> [What to do]:
Print the data in full, exactly as it reads.

BEGIN

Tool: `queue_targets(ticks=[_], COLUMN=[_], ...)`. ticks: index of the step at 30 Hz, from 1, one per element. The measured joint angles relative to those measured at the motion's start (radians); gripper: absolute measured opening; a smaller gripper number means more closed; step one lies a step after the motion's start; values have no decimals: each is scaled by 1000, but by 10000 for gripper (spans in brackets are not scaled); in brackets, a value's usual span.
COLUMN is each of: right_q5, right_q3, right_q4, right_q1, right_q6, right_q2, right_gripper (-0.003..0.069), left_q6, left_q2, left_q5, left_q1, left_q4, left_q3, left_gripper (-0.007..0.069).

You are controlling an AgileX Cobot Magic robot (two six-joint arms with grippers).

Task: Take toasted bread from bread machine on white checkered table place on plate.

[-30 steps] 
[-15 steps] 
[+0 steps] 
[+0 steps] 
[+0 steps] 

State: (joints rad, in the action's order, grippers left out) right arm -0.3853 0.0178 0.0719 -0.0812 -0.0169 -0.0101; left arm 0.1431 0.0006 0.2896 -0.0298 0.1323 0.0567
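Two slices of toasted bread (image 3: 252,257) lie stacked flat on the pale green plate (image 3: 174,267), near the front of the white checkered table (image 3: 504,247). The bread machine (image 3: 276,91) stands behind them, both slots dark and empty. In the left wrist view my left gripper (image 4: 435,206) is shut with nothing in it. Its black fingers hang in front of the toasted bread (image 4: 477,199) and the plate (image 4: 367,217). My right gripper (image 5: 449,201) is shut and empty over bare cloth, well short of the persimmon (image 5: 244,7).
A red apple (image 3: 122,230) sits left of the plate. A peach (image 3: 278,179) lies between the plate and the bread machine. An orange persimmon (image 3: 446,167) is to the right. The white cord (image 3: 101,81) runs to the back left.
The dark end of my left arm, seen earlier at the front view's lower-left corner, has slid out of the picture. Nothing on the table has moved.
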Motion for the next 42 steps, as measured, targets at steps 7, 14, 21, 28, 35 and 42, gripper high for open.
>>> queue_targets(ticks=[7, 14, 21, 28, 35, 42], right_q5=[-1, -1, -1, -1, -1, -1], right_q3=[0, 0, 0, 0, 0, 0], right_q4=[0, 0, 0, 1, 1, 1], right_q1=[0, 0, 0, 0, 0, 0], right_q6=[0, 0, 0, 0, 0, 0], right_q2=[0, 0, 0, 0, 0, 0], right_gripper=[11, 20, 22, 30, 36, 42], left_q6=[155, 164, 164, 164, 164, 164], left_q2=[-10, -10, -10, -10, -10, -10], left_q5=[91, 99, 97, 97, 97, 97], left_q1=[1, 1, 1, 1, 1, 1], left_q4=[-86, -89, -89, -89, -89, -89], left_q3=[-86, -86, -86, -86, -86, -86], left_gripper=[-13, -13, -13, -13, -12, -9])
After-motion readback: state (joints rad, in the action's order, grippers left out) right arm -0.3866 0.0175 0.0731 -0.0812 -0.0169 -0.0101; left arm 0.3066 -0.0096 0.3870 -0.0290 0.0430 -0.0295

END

> [Final answer]:
Tool: `queue_targets(ticks=[_], COLUMN=[_], ...)`. ticks: index of the step at 30 Hz, from 1, one per element. The measured joint angles relative to those measured at the motion's start (radians); gripper: absolute measured opening; a smaller gripper number means more closed; step one lies a step after the motion's start; values have no decimals: each is scaled by 1000, but by 10000 for gripper (spans in brackets are not scaled); in brackets, a value's usual span.
COLUMN is each of: right_q5, right_q3, right_q4, right_q1, right_q6, right_q2, right_gripper (-0.003..0.069), left_q6, left_q2, left_q5, left_q1, left_q4, left_q3, left_gripper (-0.007..0.069).

You are controlling an AgileX Cobot Magic robot (two six-joint arms with grippers).

Task: Take toasted bread from bread machine on white checkered table place on plate.

[-30 steps] 
[-15 steps] 
[+0 steps] 
[+0 steps] 
[+0 steps] 

State: (joints rad, in the action's order, grippers left out) right arm -0.3853 0.0178 0.0719 -0.0812 -0.0169 -0.0101; left arm 0.1431 0.0006 0.2896 -0.0298 0.1323 0.0567
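Two slices of toasted bread (image 3: 252,257) lie stacked flat on the pale green plate (image 3: 174,267), near the front of the white checkered table (image 3: 504,247). The bread machine (image 3: 276,91) stands behind them, both slots dark and empty. In the left wrist view my left gripper (image 4: 435,206) is shut with nothing in it. Its black fingers hang in front of the toasted bread (image 4: 477,199) and the plate (image 4: 367,217). My right gripper (image 5: 449,201) is shut and empty over bare cloth, well short of the persimmon (image 5: 244,7).
A red apple (image 3: 122,230) sits left of the plate. A peach (image 3: 278,179) lies between the plate and the bread machine. An orange persimmon (image 3: 446,167) is to the right. The white cord (image 3: 101,81) runs to the back left.
The dark end of my left arm, seen earlier at the front view's lower-left corner, has slid out of the picture. Nothing on the table has moved.
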Motion for the next 42 steps, as measured, targets at steps 7, 14, 21, 28, 35 and 42, gripper high for open.
>>> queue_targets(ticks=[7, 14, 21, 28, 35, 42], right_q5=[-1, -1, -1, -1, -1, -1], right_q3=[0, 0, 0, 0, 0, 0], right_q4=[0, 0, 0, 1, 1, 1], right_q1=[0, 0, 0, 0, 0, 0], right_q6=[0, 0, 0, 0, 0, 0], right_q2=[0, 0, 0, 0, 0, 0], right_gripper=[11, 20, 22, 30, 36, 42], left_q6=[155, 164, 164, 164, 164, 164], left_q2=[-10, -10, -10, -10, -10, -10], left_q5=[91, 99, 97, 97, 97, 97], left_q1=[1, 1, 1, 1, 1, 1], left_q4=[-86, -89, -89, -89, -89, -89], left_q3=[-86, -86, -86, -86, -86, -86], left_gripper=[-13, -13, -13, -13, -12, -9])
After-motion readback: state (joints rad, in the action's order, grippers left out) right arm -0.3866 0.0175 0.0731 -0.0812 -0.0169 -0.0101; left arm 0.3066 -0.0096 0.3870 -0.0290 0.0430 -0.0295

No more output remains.